In the same way, life asks us to absorb; absorb the experiences and the moments.  For example, at times when I have been in the mountains or sailing far out to at sea, poems appear.  Now I cannot write poetry, but over the last twenty years, I have had some come to me.  I don't question where they come from.  These poems come from a source, I'll leave it up to you to decide what that source is.  I've never tried to make them come.  I can now sum up my philosophy for you in a poem.  As a matter of fact, about five or six years ago, somebody got me to write them down in a book called "Rhythms of Life."  Up until that time I had never written them down, I had never seen the need to because I keep them in my memory.  One day somebody asked, "Well what if you pass away and they aren't written down?"  I said, "Well you know, there is no direct evidence I will ever expire, but circumstantially it is fairly strong.  I may in fact do that."

This one poem sums up my philosophy.  How I have lived ever since I came across the idea that there are no limits on what I can do or what I can be.
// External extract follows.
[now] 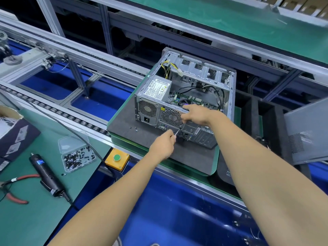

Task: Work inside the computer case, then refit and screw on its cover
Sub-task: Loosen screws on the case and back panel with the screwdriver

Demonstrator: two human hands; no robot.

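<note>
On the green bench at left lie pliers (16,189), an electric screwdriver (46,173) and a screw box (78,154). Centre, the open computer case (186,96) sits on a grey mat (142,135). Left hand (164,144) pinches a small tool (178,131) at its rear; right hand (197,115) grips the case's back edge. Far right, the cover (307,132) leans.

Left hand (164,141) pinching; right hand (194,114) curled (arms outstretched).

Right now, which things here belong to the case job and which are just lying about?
In the job: computer case, open on top; cover panel propped at right; electric screwdriver; screw tray; loose screws on the mat.

Lying about: red-handled pliers; cardboard box; yellow button box.
</note>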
So I am going to do the poem for you.  It is called "A Warrior's Song."  This poem appeared to me when I was at Beartrap Lake, which is 11,400 feet up on the Eastern slope of the Sierras.  There is about a four acre lake above the tree line.  As I crawled out of a sleeping bag one morning, just as the sun came up over the ridge, it seemed to move through the meadow just like a wave of water.  The wave of light lit the wildflowers and then it hit some snow over on the north side where it doesn't melt.  And this is what appeared in my mind.

A WARRIOR'S SONG

The sun kisses a mountain top
And glistens on its face of snow,
And slowly climbs into the sky above
And lights the valley below.

For each of us that this day awakes
A miracle takes place.
For once again we walk our earth
And own all upon its face.

And the past regrets and foolish fears
Of yesterday's cloudy mind,
Are washed away by the light of day
And seem so far behind.

For each of us is reborn each day,
Our life renews again.
And with the help of God we will find a cause
That makes us want to win.

For a man without a goal in life
Is a man already dead.
His mind wanders from place to place,
And he walks with feet of lead.

He has no reason to stretch his mind,
No spirit to stir his soul.
His name is not even in the book,
When destiny calls the roll.

Better to take the wine of life
And drink both deep and long --
Greet each day 'cause you're here to stay,
And sing your warrior's song.

For the battle of life is joined, and
You might fight long and true.
For in this strife, it's the game of your life
And the only loser is you.

Gird up your loins with courage
And answer the trumpets call,
And lose or win, you can say at the end,
This was the greatest of all!

--William E Bailey---

 

William E. Bailey is a respected speaker and author, a Horatio Alger Award recipient, and author of "The Rhythms of Life," Mr. Bailey's book of poems and philosophical writings.